__WORK TO COMPLETE__
Please repeat only the lines below starting at the line that holds "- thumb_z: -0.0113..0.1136" and ending at the line that holds "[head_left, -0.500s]", exactly, with both of those lines included and every picture omitted.

__DATA UNDER STUDY__
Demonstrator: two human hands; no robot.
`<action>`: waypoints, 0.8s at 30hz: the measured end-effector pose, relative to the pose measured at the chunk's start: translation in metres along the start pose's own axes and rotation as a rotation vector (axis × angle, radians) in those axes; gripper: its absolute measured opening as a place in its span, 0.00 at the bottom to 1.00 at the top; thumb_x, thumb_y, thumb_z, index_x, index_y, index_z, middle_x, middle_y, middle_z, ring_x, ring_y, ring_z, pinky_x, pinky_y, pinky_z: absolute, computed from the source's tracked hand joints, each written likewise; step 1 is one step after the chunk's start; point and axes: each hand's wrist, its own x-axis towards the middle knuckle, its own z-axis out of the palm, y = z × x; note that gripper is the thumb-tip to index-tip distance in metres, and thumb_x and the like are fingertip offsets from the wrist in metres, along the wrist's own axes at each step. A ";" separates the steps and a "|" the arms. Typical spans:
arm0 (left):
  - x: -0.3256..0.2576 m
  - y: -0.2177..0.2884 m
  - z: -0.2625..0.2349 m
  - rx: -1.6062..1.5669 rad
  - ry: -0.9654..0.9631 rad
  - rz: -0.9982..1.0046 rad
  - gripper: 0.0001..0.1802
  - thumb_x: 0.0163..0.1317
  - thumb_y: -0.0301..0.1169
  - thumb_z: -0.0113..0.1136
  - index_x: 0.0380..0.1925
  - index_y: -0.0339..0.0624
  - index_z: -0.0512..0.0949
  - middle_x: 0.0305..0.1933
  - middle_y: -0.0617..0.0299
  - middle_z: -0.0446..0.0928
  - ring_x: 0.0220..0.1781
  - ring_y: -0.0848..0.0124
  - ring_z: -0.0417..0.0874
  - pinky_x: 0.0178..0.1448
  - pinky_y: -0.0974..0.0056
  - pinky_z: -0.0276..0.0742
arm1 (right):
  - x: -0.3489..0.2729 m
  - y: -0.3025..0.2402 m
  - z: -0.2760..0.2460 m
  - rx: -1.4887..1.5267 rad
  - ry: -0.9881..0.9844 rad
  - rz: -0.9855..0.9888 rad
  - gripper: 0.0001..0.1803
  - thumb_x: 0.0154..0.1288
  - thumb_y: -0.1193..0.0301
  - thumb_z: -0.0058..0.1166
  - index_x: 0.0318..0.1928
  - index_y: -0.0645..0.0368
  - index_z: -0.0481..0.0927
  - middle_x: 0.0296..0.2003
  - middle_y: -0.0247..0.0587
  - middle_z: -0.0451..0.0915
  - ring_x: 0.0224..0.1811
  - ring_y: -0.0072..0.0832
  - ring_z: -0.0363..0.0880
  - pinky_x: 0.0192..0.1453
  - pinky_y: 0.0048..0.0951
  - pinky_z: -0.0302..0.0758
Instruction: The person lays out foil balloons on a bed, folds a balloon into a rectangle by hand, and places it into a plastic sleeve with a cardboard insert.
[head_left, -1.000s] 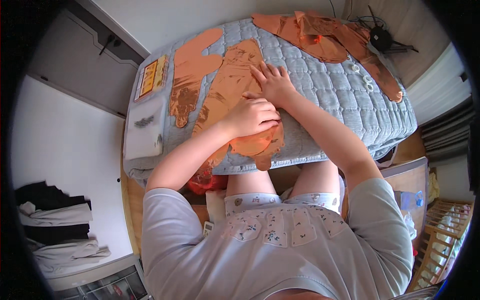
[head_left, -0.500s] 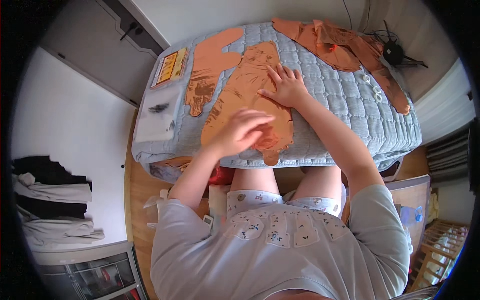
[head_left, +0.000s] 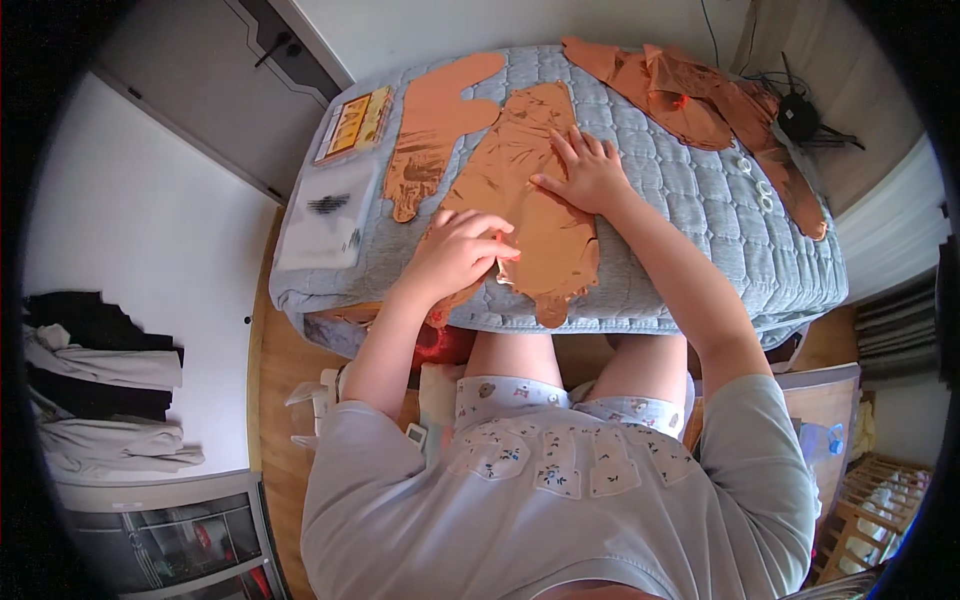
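A flat, copper-coloured foil balloon (head_left: 555, 225) with a creased, shiny surface lies in front of me on the bed. My right hand (head_left: 590, 178) rests palm down on its right side, fingers spread. At the balloon's left part, my left hand (head_left: 458, 252) has thumb and fingers closed around a small red-orange piece (head_left: 507, 247), whose exact form is mostly hidden. The foil beside that hand is bent and partly covered by it. A second flat foil balloon (head_left: 440, 110) lies to the left, beyond my left hand.
More crumpled foil balloons (head_left: 690, 95) lie at the far right, near white rings (head_left: 764, 195) and a black device with antennas (head_left: 798, 118). On the left are a yellow-and-red package (head_left: 353, 125) and a clear plastic packet (head_left: 325, 225). All rest on the grey quilted bed (head_left: 700, 270).
My left hand has moved slightly left and closed on the red-orange piece, which lay on the foil before. The foil's left part has shifted. My right hand stays pressed in place.
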 end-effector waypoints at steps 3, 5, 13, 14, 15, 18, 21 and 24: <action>0.010 0.001 -0.002 -0.026 0.097 0.028 0.14 0.60 0.24 0.64 0.40 0.59 0.90 0.54 0.71 0.82 0.54 0.68 0.83 0.62 0.58 0.72 | -0.001 -0.004 -0.003 -0.008 -0.024 0.007 0.57 0.65 0.22 0.32 0.81 0.48 0.53 0.79 0.52 0.56 0.82 0.44 0.52 0.81 0.57 0.46; 0.022 0.005 0.001 -0.089 0.134 0.022 0.14 0.58 0.23 0.64 0.39 0.58 0.90 0.54 0.71 0.82 0.51 0.67 0.84 0.59 0.58 0.76 | -0.001 -0.002 -0.002 0.008 -0.018 0.011 0.56 0.66 0.22 0.31 0.81 0.48 0.53 0.79 0.52 0.55 0.82 0.45 0.51 0.81 0.57 0.46; 0.054 0.027 0.024 -0.343 -0.037 0.102 0.19 0.65 0.25 0.62 0.56 0.52 0.83 0.64 0.62 0.78 0.54 0.59 0.85 0.58 0.57 0.82 | 0.001 -0.001 -0.002 0.016 -0.037 0.006 0.50 0.72 0.28 0.30 0.82 0.48 0.51 0.80 0.51 0.54 0.82 0.46 0.50 0.82 0.59 0.44; 0.054 0.027 0.026 -0.414 -0.058 0.064 0.23 0.66 0.26 0.63 0.61 0.53 0.80 0.66 0.61 0.76 0.55 0.58 0.84 0.59 0.57 0.81 | 0.001 -0.001 -0.001 0.024 -0.038 0.007 0.49 0.73 0.29 0.30 0.82 0.47 0.51 0.80 0.51 0.54 0.82 0.46 0.50 0.82 0.59 0.45; 0.053 0.026 0.026 -0.414 -0.059 0.067 0.23 0.66 0.26 0.63 0.61 0.53 0.80 0.66 0.61 0.76 0.55 0.58 0.84 0.59 0.57 0.81 | 0.001 0.000 -0.001 0.031 -0.039 0.008 0.48 0.74 0.30 0.30 0.82 0.47 0.51 0.80 0.51 0.54 0.82 0.46 0.50 0.82 0.59 0.45; 0.046 0.023 0.021 -0.415 -0.076 0.005 0.31 0.65 0.29 0.66 0.69 0.53 0.73 0.68 0.57 0.73 0.60 0.58 0.82 0.64 0.57 0.79 | 0.000 0.003 0.002 0.023 -0.012 0.000 0.48 0.73 0.30 0.31 0.82 0.48 0.52 0.80 0.51 0.54 0.82 0.46 0.51 0.81 0.59 0.46; 0.038 0.019 0.020 -0.345 0.001 0.033 0.34 0.61 0.33 0.72 0.68 0.51 0.73 0.67 0.55 0.73 0.65 0.57 0.78 0.68 0.56 0.77 | 0.000 0.000 0.000 0.030 -0.005 -0.010 0.48 0.73 0.30 0.31 0.81 0.48 0.53 0.80 0.52 0.55 0.82 0.45 0.52 0.81 0.59 0.47; 0.035 0.016 0.017 -0.333 -0.023 -0.208 0.35 0.57 0.37 0.75 0.66 0.53 0.74 0.63 0.55 0.76 0.67 0.58 0.76 0.77 0.49 0.67 | 0.000 0.000 0.000 0.024 -0.003 -0.001 0.49 0.72 0.29 0.32 0.81 0.48 0.54 0.79 0.52 0.55 0.81 0.45 0.53 0.81 0.59 0.47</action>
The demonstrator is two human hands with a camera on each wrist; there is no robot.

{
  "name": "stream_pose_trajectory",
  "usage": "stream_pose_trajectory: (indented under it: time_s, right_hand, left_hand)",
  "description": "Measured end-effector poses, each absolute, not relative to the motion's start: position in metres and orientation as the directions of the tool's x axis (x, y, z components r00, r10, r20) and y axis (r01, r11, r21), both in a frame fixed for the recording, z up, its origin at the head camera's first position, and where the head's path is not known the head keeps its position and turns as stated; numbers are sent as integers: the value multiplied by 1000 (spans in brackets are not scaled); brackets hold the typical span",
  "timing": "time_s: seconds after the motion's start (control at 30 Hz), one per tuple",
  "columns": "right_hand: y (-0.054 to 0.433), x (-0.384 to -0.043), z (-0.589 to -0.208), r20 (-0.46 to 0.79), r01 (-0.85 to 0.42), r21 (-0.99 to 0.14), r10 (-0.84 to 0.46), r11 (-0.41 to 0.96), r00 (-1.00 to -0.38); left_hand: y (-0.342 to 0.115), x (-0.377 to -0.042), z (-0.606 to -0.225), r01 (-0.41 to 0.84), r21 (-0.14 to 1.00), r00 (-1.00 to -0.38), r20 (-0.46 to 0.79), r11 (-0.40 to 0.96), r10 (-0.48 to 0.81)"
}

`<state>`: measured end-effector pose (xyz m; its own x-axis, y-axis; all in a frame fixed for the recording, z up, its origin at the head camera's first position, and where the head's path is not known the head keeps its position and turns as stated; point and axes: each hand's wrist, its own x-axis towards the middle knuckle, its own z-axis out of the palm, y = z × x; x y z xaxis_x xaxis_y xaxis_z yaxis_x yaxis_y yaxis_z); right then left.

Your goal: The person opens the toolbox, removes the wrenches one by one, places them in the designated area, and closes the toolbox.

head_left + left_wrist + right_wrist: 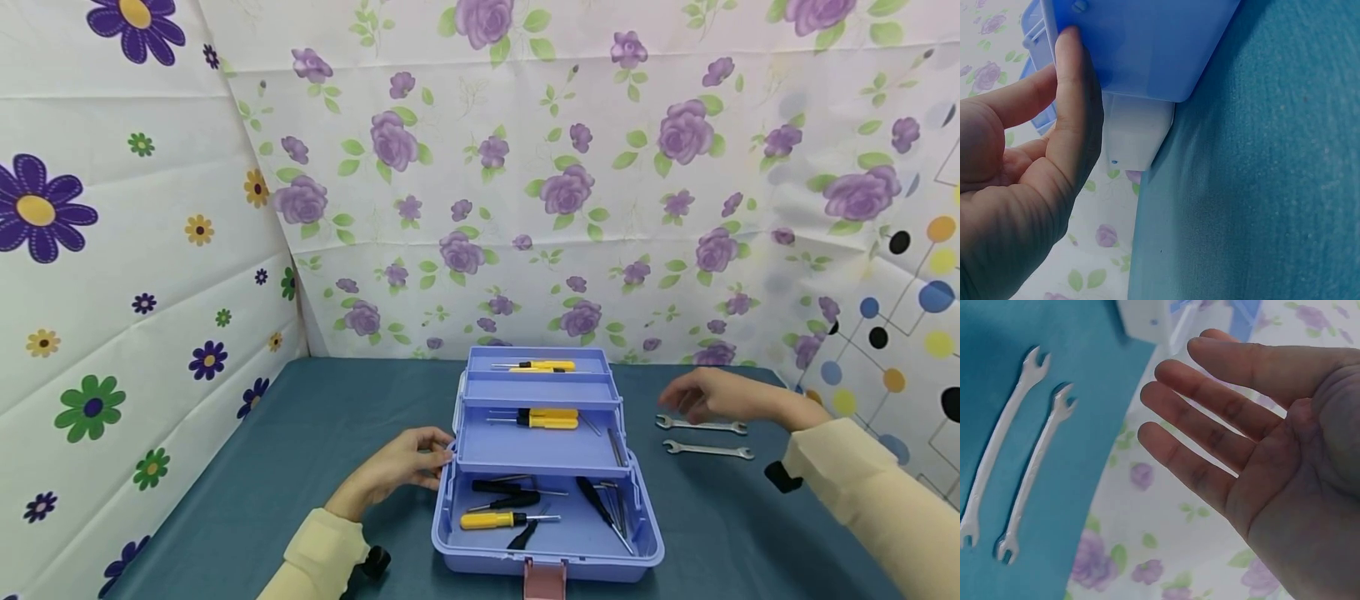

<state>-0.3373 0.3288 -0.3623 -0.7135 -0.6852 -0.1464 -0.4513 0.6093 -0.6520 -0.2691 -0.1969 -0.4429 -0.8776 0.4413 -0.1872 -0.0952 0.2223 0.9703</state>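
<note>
A blue-purple toolbox (547, 566) stands unfolded on the table, its stepped trays raised behind the main bin. My left hand (407, 462) is at its left side, and in the left wrist view the fairly straight fingers (1070, 81) touch the wall near the rim. To the right of the box, my right hand (705, 395) hovers with nothing in it, fingers apart in the right wrist view. Just below it lie two silver open-end wrenches: a rear wrench (701, 426) and a front wrench (708, 451), roughly parallel.
Yellow-and-black screwdrivers (553, 422) lie in the middle tray, with another yellow screwdriver (536, 365) in the top tray. The main bin holds a yellow screwdriver (487, 521) and several black-handled tools (517, 499). Flowered cloth (480, 208) hangs behind the dark green table (352, 408).
</note>
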Motion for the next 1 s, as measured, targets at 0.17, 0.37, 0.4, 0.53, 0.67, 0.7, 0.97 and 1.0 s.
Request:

__EXERCISE RESPONSE__
  - thumb_z: -0.0113..0.1136
  - index_x: 0.0380..0.1925
  - index_y: -0.0339..0.0624
  - index_z: -0.0512..0.0949
  - middle_x: 0.0305..0.1933
  - middle_y: -0.0617..0.0299
  - middle_z: -0.0446..0.0928
  - ring_x: 0.0220..0.1781
  - ring_y: -0.0848..0.0124
  - ring_z: -0.0417..0.0874
  - pinky_x: 0.0178..0.1448
  - pinky_y: -0.0974..0.0056
  - pinky_z: -0.0276..0.0742
arm1 (right):
  - x: -0.3489..0.2729 m
  - y: -0.3025..0.2402 m
  - z: -0.2760..0.2460 m
  - rx: -1.4887..1.5267 rad
  - ry: -0.9881..0.9844 rad
  - rz: -0.9855..0.9888 rad
  - gripper: 0.0001..0.1803
  - thumb_x: 0.0154..0.1288
  - thumb_y: -0.1193..0.0301
  - thumb_z: -0.0058..0.1166
  - index_x: 0.0318..0.1928
  - index_y: -0.0645..0.0368
  - index_z: -0.0481..0.0927
  - middle_x: 0.0296..0.2003
  - middle_y: -0.0247..0.0587
  - middle_z: -0.0451..0.0915
  - ring_x: 0.0224..0.1811
  - ring_y: -0.0072..0.0832
  - ring_z: -0.0363..0.0880
  - pinky_x: 0.0192..0.1453
  - pinky_y: 0.0048..0.0951
  - pinky_z: -0.0302..0.0758
Instruction: The person lays out foil balloons on a bed, folds a balloon into a rectangle by hand, and places it into a plastic sleeve with a cardboard insert.
[head_left, -1.000s] 
[head_left, -0.500s] 

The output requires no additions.